» Task requirements
Return the records word for word. Any pictures in them are not part of the copy.

Records from a collection:
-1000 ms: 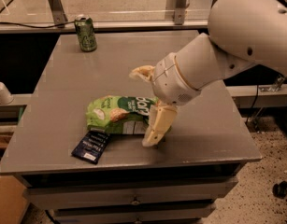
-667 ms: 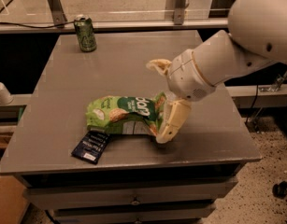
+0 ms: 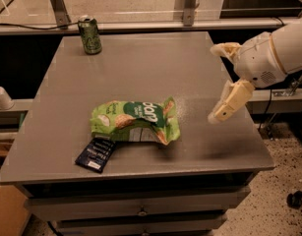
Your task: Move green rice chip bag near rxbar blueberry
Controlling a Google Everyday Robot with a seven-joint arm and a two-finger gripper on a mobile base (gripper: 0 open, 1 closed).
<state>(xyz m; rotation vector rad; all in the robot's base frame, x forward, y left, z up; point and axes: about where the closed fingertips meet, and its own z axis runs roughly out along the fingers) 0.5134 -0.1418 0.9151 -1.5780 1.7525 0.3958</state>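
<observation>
On the bench [image 3: 140, 68], the chip bag [image 3: 135, 122] has been let go near the front edge and the end effector [image 3: 214, 82], spread and empty, withdrawn to the right edge, so, with the blue bar [image 3: 96, 154] touched by the bag, the move is judged done.

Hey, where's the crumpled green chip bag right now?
The crumpled bright-green foil chip bag lies front-centre on the grey table, touching the dark navy wrapped bar at its lower left; the open gripper hovers clear at image right.
</observation>
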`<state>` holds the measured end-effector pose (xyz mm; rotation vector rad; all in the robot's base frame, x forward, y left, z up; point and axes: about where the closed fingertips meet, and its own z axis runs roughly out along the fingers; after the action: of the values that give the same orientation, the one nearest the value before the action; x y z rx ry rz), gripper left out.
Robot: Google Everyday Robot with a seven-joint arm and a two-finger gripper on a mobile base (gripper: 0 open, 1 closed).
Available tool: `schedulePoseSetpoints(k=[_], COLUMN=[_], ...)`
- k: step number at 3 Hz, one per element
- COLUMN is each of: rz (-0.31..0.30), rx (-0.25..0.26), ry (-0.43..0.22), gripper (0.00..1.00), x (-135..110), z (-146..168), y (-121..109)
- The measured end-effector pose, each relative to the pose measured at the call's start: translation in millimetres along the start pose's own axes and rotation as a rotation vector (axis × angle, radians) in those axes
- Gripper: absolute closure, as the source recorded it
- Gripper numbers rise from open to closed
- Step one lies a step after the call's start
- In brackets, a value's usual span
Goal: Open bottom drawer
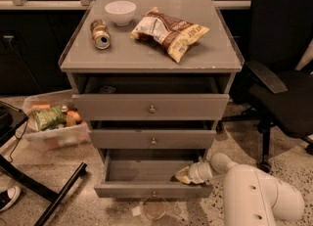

» Task solution
-1000 ms: 
-667 ms: 
+0 ms: 
Your task: Move green rice chip bag near rxbar blueberry
Controlling a Google Everyday Robot with a seven-joint arm and a two-finger gripper on a mobile base (gripper: 0 open, 1 closed).
<state>(xyz m; rotation vector rad; all in the robot's base frame, x forward, y left, z up; point and axes: about where the closed fingertips meet, and its own z axis runs roughly out along the fingers) 0.5134 -0.1418 0.9151 -1.5780 1.7525 0.3958</state>
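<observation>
On the bench [image 3: 140, 68], the chip bag [image 3: 135, 122] has been let go near the front edge and the end effector [image 3: 214, 82], spread and empty, withdrawn to the right edge, so, with the blue bar [image 3: 96, 154] touched by the bag, the move is judged done.

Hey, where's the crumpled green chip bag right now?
The crumpled bright-green foil chip bag lies front-centre on the grey table, touching the dark navy wrapped bar at its lower left; the open gripper hovers clear at image right.
</observation>
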`<state>` holds the measured end-effector pose (xyz mm; rotation vector rad; all in the robot's base frame, x forward, y left, z up; point and axes: about where the closed fingertips meet, and its own z axis runs roughly out along the fingers; after the action: of the values that give the same orientation, the one nearest the value before the action; x y z rx ry rz), gripper left out.
Robot: Google Everyday Robot with a seven-joint arm and a two-finger gripper on a mobile base (gripper: 0 open, 1 closed).
Available tool: `schedulePoseSetpoints(k=[_], COLUMN=[_], ...)`
- k: step number at 3 Hz, one per element
- COLUMN is each of: rz (-0.31..0.30), rx (-0.25..0.26), ry (-0.43..0.22), gripper (0.00..1.00), x (-135..110), z (-146..168), y (-121..109)
- The measured end-effector pose, each relative to the pose measured at the call's start: translation in millimetres along the start pose's own axes and rotation as a rotation vector (axis × angle, radians) in those axes
- Gripper: absolute closure, as the source recorded it
- Gripper numbers rise from open to closed
- Step one lies a step after the call's start
- In brackets, a value's usual span
Goal: Open bottom drawer

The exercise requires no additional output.